ABOUT THIS EXERCISE ▸ Your answer should be the lines below from the one holding "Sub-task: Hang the" through the one holding "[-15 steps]", copied exactly and with nothing else.

DATA SUPPLIED ▸
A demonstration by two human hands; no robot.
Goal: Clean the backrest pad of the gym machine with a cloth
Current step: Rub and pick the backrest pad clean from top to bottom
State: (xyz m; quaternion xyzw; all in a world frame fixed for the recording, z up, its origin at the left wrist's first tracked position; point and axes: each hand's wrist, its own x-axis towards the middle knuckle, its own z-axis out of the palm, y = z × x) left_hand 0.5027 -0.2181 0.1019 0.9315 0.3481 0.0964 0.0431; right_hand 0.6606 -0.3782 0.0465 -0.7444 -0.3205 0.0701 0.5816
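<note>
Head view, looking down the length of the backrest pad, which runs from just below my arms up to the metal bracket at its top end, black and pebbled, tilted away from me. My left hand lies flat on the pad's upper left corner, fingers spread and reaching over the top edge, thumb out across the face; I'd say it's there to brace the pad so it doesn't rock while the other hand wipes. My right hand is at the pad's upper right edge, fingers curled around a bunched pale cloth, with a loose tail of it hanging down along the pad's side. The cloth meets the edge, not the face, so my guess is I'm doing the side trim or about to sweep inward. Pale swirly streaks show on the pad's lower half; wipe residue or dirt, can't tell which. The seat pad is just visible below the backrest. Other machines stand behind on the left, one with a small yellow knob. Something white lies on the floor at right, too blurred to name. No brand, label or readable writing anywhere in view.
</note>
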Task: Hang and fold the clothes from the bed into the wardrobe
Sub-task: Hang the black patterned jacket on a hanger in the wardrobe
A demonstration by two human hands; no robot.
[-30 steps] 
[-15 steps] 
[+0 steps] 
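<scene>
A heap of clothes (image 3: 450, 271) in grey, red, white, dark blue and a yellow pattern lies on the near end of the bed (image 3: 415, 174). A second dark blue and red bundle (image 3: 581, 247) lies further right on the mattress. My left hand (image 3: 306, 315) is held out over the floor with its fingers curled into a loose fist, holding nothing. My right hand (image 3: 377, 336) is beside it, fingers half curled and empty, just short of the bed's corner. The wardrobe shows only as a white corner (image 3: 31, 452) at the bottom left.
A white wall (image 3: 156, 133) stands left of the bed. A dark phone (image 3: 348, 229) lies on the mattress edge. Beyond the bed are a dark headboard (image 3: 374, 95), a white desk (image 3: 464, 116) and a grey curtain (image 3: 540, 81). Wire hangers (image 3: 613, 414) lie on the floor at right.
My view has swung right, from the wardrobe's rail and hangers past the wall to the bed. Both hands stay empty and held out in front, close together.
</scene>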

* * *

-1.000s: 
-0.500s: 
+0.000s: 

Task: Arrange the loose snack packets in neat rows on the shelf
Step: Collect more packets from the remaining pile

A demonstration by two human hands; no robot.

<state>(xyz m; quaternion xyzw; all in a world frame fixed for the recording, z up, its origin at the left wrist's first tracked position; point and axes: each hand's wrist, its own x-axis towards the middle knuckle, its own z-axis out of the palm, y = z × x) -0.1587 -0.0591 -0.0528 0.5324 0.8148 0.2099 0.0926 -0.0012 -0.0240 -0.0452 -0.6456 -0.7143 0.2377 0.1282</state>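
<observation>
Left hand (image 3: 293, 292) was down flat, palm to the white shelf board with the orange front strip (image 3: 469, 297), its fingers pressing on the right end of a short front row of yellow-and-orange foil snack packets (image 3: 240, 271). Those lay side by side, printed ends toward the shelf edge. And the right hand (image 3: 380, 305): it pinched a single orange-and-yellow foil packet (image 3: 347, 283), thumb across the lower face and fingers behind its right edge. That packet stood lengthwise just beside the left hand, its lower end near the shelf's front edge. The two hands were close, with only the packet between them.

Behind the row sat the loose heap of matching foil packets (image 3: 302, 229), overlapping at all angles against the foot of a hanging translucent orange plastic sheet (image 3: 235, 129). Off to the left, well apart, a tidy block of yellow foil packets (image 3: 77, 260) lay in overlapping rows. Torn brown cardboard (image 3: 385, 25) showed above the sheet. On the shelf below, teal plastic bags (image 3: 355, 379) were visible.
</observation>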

RESULT FOR THIS EXERCISE ▸
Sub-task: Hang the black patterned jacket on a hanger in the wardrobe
A demonstration by two human hands; no robot.
[-30 steps] 
[-15 steps] 

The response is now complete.